The disclosure of the Maui conference comes on the heels of taxpayer outrage over a lavish, four-day conference in Las Vegas by the General Services Administration back in 2010. That event cost $823,000 and featured fine food, a comic, a clown, and talent show.
Democrats and Republicans denounced the GSA conference as a spending scandal, and quickly passed legislation to better guard against such gatherings. Even so, officials of the San Francisco-based 9th Circuit Court of Appeals continued to defend their upcoming event, describing it as an important gathering for the court, which covers eight western states plus Hawaii.
“I do not believe it can be justified, and I do believe they deserve to be examined about it,” Sessions told Newsmax.TV, adding that he anticipates a full and complete response to his letter. “This is the second year the 9th Circuit has been to Maui in the last two,” he said. “In 2010 they went to Maui. I think that gets expensive.”
At the same time, average Americans continue to tighten their own belts.
“We really need from the very top of our government down, a culture of management, frugality, efficiency, productivity — the kind of things that make America strong and make our corporations strong. And create profit-making enterprises,” according to Sessions. “We need the government to operate with that same mentality and it just has not.”
He called inexplicable the Democrat-controlled Senate’s rejection of President Obama’s latest budget proposal by a 99 to 0 vote.
“It’s very irresponsible. Under the president’s budget, we would go from $225 or so billion in interest last year on the debt we owe to paying $850 billion in the 10th year of the budget,” he said, noting that such an expenditure would be far greater than the total defense budget as well as the amount spent on Medicare and Social Security.
“We get nothing for that interest of course, but it’s every year you’d have to pay it,” he added. “Were we to have a surge in interest rates — which are quite possible, above those that are being projected — that could dramatically increase our interest payment every year.”
Sessions views such an interest payment as a “dramatic demonstration of the danger of debt” and how when you borrow money today, to spend it today, you leave a burden in the future that our future people and children and grandchildren will have to pay.”

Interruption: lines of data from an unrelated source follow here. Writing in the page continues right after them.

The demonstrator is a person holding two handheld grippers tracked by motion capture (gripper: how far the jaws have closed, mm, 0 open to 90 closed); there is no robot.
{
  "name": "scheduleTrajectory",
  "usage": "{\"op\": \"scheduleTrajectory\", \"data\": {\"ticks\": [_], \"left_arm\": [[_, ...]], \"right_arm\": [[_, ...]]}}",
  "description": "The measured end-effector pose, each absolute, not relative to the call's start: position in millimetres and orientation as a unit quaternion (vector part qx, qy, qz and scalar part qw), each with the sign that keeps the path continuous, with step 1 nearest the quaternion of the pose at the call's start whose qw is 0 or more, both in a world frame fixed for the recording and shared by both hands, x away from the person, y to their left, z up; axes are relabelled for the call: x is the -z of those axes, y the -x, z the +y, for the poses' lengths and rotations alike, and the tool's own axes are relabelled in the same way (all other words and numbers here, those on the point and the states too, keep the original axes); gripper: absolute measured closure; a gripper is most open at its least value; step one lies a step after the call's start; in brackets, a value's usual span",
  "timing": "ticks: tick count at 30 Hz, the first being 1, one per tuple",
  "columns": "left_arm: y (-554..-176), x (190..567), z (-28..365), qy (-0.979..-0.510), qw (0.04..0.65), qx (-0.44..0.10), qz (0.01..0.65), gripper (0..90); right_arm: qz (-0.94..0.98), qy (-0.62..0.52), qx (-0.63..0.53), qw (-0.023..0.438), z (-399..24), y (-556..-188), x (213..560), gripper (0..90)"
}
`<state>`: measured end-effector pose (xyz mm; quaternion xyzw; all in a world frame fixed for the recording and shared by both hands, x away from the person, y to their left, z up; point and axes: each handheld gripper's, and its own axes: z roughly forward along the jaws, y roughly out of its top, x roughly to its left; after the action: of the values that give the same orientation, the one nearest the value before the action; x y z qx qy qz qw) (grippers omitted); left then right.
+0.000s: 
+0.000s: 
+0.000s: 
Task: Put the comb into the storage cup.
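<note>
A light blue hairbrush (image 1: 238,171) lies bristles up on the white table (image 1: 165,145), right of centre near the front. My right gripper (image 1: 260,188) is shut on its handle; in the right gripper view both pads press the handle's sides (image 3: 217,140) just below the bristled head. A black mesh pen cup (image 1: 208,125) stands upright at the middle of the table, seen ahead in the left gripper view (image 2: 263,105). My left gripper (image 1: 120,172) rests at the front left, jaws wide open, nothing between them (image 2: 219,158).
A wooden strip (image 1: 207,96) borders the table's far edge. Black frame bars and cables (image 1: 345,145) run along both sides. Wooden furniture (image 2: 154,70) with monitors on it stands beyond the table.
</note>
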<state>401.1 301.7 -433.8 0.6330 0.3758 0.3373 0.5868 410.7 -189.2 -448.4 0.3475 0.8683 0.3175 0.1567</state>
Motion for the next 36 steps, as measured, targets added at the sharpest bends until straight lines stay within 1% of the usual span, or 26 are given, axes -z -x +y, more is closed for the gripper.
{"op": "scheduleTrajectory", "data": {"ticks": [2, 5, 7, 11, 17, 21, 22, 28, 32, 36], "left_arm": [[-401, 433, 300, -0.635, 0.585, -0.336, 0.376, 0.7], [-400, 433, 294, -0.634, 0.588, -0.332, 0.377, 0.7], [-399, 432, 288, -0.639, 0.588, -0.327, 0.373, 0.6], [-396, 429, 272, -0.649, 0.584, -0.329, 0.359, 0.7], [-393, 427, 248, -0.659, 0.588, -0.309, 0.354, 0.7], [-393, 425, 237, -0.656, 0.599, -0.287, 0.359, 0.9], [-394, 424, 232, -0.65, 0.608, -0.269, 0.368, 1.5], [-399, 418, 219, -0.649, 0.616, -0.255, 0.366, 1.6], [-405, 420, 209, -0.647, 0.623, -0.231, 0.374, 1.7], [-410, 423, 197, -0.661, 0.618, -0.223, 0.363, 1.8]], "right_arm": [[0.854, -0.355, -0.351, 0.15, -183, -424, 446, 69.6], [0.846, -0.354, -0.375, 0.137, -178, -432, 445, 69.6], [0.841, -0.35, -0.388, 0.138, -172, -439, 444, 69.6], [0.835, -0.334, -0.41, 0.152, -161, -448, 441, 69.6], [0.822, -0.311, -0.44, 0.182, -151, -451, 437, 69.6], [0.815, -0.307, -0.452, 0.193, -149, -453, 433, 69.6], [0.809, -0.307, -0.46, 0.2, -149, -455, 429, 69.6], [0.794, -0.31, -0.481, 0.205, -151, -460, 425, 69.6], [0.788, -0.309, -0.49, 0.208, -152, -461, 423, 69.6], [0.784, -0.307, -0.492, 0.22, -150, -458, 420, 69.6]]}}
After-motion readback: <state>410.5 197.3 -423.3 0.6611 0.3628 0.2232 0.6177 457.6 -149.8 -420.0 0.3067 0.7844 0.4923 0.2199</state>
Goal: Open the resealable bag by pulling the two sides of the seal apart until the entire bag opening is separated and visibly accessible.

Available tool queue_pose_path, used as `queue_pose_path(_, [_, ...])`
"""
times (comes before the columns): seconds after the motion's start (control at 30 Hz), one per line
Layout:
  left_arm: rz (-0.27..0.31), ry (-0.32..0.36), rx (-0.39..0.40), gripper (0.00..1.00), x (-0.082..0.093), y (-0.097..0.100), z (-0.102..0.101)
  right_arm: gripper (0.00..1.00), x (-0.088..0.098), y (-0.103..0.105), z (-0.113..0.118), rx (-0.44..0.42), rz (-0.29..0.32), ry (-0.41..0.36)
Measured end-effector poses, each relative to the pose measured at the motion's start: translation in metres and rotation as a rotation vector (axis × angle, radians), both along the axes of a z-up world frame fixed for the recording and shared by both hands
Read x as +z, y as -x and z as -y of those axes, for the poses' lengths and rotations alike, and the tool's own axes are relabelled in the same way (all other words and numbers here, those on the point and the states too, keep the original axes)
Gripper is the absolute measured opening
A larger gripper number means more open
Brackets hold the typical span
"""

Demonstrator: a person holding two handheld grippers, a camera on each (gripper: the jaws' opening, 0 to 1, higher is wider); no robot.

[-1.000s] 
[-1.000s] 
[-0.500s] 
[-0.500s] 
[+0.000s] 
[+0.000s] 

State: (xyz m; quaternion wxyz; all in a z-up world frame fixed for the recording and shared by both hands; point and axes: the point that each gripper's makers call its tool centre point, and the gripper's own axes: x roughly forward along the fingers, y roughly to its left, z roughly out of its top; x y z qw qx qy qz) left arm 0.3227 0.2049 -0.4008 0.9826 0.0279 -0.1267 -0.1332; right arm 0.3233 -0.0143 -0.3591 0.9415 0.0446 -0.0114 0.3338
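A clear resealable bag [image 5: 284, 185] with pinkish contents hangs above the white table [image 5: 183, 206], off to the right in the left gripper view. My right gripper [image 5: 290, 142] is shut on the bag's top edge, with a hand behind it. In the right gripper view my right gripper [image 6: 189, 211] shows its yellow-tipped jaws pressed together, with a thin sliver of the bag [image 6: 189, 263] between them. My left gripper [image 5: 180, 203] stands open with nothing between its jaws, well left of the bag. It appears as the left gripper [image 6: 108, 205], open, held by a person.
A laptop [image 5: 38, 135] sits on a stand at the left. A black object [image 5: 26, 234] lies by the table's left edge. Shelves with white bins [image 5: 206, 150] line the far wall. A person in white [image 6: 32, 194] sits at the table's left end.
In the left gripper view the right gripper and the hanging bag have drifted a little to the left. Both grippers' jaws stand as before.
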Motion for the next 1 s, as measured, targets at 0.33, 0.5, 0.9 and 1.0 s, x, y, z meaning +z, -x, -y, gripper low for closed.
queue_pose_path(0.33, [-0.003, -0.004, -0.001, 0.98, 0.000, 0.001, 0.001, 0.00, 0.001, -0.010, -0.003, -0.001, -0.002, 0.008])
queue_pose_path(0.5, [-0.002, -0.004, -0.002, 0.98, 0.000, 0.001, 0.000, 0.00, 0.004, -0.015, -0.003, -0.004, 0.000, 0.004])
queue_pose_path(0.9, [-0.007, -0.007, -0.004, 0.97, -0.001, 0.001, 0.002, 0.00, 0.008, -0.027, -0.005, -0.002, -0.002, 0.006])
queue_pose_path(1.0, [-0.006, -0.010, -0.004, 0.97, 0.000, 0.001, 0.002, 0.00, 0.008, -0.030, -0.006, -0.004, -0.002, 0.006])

Asked if he subscribes to the prediction that some are calling a “Taxmageddon” in the final hours of the lame-duck Congress following the election, Sessions acknowledged that there are “fundamental disagreements” about the fiscal direction of the nation between Democrats and Republicans.
“It’s a classic choice between a lean and effective constitutional type government and a larger, more European model of government — socialist government — that we seek,” he said. “How it’s settled at the end of the year will impact whether we go for a larger government or a smaller government. It will be influenced dramatically by the outcome of the elections.”
He doesn’t necessarily advocate tax cuts. “We really need permanent tax rates that are lower and simpler — not necessarily cutting taxes, but lowering the rates and eliminating deductions and complexities,” he said.
“We definitely need that and we need to reduce regulations that are pulling down our growth.”
Sessions also said that the U.S. needs to produce more oil and gas energy and do a better job of defending the American worker on the world financial stage.
“There are a lot of things we can do that don’t cost money, but the idea that we can continue to borrow money from the future to spend today has reached its limit,” he added. “The country is in danger. Debt to GDP is 100 percent. That in itself is pulling down growth according to experts. So we’re in a difficult time. There’s no doubt about it.”